I suspect attempting inference on the mean difficulty has induced an non-identifiability in your model. These tend to crop up in IRTs given the multiple additive latent parameters. In your case, deviations from zero in mean difficulty are cancelled out by equal and opposite deviations in the discriminativeness[ii] .* severity[jj] term. In tracing back that term’s components, I think the issue is then that a_severity and your mean difficulty parameter are achieving the same thing. Check the pairs plot for these two and I bet they’re strongly negatively correlated.

1 Like

That makes sense and could be what’s going on! I just checked and the a_severity and mu_diff samples are correlated at r=.8.

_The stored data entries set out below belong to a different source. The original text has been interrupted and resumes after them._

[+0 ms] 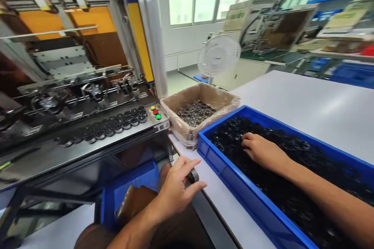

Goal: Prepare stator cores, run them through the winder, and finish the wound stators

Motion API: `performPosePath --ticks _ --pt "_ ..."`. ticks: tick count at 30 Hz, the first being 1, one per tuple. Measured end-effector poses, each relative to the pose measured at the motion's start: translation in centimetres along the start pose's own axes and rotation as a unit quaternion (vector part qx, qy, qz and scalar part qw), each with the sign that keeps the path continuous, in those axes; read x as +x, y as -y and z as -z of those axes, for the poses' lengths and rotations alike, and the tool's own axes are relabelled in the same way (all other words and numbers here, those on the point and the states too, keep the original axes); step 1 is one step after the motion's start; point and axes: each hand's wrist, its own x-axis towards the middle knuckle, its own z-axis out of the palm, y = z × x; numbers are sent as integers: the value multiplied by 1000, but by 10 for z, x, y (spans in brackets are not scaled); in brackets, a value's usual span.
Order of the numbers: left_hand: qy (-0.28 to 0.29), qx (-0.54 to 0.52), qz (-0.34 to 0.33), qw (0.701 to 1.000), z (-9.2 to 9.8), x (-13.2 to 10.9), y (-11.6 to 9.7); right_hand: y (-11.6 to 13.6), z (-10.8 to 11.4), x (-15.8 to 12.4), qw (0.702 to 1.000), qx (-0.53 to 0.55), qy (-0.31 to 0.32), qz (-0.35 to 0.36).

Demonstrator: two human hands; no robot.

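Dark round piece [193, 176] sits between thumb and fingers of the left hand [177, 186], near the left edge of the white table [315, 101]. Right hand [260, 149] is down in the blue bin [230, 179], fingers curled among dark pieces [295, 208]; cannot tell if it grips one. Bin's raised walls surround it. Wrapped box [181, 124] of metal pieces [197, 112] stands by bin's far-left end, fan [219, 54] behind. Left: machine ledge [58, 161], rows of black parts [117, 124], button box [157, 116]. Narrow table strip along bin's near-left side; wide tabletop stretches far right.
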Motion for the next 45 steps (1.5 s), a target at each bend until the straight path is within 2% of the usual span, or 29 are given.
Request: performPosePath --ticks 3,5,7,9,11,13,16,18,24,29,38,42,45 --pt "-17 15 -15 1000 8 -2 -4 -5 0 -1 997 19 -70 37" --pt "-8 -31 0 999 11 -3 -6 3 7 -7 986 58 -140 66" --pt "12 -127 26 992 10 -4 -7 24 18 -18 961 131 -223 100" --pt "23 -238 51 970 6 -3 -10 52 32 -32 919 215 -298 146" --pt "29 -317 73 945 1 -3 -14 81 42 -44 883 276 -322 202" --pt "42 -358 91 928 -4 -2 -19 103 47 -54 860 309 -325 243" --pt "51 -384 109 916 -9 -2 -23 116 45 -61 845 325 -335 259" --pt "44 -387 109 915 -13 -2 -24 115 42 -62 842 325 -348 256" --pt "13 -338 75 938 -18 -4 -24 113 40 -58 830 330 -365 261" --pt "0 -326 81 942 -17 -4 -25 113 39 -57 830 317 -373 266" --pt "17 -318 96 943 -15 -3 -22 107 38 -56 817 245 -399 336" --pt "29 -319 97 942 -14 -4 -20 107 42 -57 829 239 -391 321" --pt "38 -323 91 941 -13 -4 -19 108 44 -58 825 226 -392 339"
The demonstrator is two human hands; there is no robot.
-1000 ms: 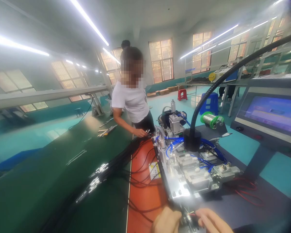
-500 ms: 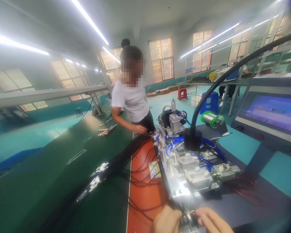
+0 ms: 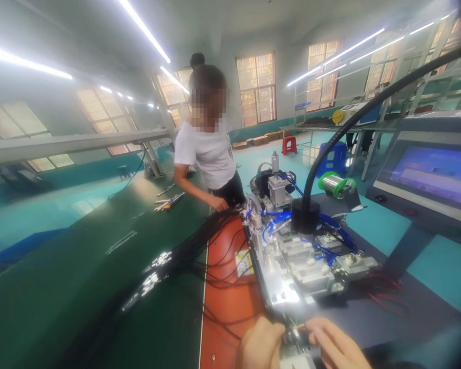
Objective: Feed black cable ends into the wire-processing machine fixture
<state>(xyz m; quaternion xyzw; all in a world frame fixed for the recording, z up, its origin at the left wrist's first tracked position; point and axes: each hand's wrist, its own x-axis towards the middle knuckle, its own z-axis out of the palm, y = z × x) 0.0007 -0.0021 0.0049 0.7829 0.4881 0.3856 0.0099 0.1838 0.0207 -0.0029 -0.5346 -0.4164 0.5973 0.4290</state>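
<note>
Wrists of the left hand [image 3: 262, 342] and right hand [image 3: 336, 342] run out of view at the near edge, and the left hand's fingertips are partly lost against a small metal fixture [image 3: 292, 335]. Blur makes the thin reddish wire [image 3: 301, 327] hard to follow; its far end cannot be made out among the metal parts. Writing on the screen [image 3: 434, 171] at right is unreadable.

Compared with half a second ago, the whole view sits slightly differently, and more of a pale block [image 3: 297, 361] shows at the near edge between the hands. Less of the wire is visible now. Farther off, the co-worker's hand [image 3: 218, 203] has moved a little left, beside the far end of the black cable bundle [image 3: 194, 241] that stretches over the green bench [image 3: 169, 328].

Fingers of the right hand are pinched narrowly on the wire, just right of the fixture and at the near end of the silver machine [image 3: 311, 271]. The left hand is curled, its fingertips close to the fixture's left side; whether it grips anything, I cannot tell.
</note>
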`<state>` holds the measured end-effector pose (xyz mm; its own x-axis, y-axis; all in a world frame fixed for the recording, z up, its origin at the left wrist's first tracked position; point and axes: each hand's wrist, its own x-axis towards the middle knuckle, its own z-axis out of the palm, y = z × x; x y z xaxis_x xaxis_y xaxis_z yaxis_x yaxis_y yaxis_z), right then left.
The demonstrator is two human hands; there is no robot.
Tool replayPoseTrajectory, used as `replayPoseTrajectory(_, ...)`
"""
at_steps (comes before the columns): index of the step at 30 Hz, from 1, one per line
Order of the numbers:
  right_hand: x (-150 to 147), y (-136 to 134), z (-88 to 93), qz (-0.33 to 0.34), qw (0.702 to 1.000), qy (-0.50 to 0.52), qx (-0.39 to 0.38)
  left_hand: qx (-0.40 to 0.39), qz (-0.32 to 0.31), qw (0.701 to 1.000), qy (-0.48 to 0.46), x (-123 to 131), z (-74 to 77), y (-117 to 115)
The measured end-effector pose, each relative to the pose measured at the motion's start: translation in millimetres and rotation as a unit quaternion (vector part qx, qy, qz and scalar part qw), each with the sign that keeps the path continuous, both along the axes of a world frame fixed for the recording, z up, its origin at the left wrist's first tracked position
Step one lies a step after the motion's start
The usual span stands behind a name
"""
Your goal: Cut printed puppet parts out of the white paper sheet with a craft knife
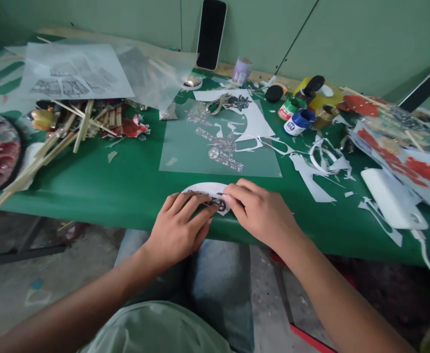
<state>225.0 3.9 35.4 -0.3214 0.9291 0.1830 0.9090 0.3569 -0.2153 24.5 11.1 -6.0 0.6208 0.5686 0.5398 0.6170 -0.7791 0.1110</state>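
A small rounded piece of white paper (203,187) with a dark printed pattern lies at the table's front edge. The fingers of my left hand (181,220) are stretched over it and press it down from the left. From the right, my right hand (261,208) pinches at the paper's printed part. A small dark tip shows at those fingertips, but what they hold is mostly hidden. Just beyond the hands, a translucent sheet (185,157) carries patterned paper cut-outs (222,153). Pliers (217,104) rest on white paper behind them.
On the left are a paint palette (1,152), wooden sticks (58,137) and printed sheets (75,63). A phone (211,34) leans on the wall. Paint jars (298,122), paper scraps (312,179) and a white corded device (393,198) stand or lie to the right.
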Motion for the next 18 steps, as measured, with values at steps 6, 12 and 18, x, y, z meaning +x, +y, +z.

When I remove the a_severity parameter and leave in mu_diff I still get much fewer effective samples (less than 10% of the total sample size) for the difficulty and severity parameters than when mu_diff is left out. But the chains look much better and there are no other warnings, so maybe this is good enough.

Thank you!

For complex problems having effective sample size / iteration around 0.1 is perfectly reasonable provided that all of the other diagnostics (Rhat, ESS / tier < 0.001, E-BFMI, divergences) are clean.

Got it. Thank you! That seems to be the case for the model that drops the a_severity parameter but includes mu_diff. I really appreciate your help.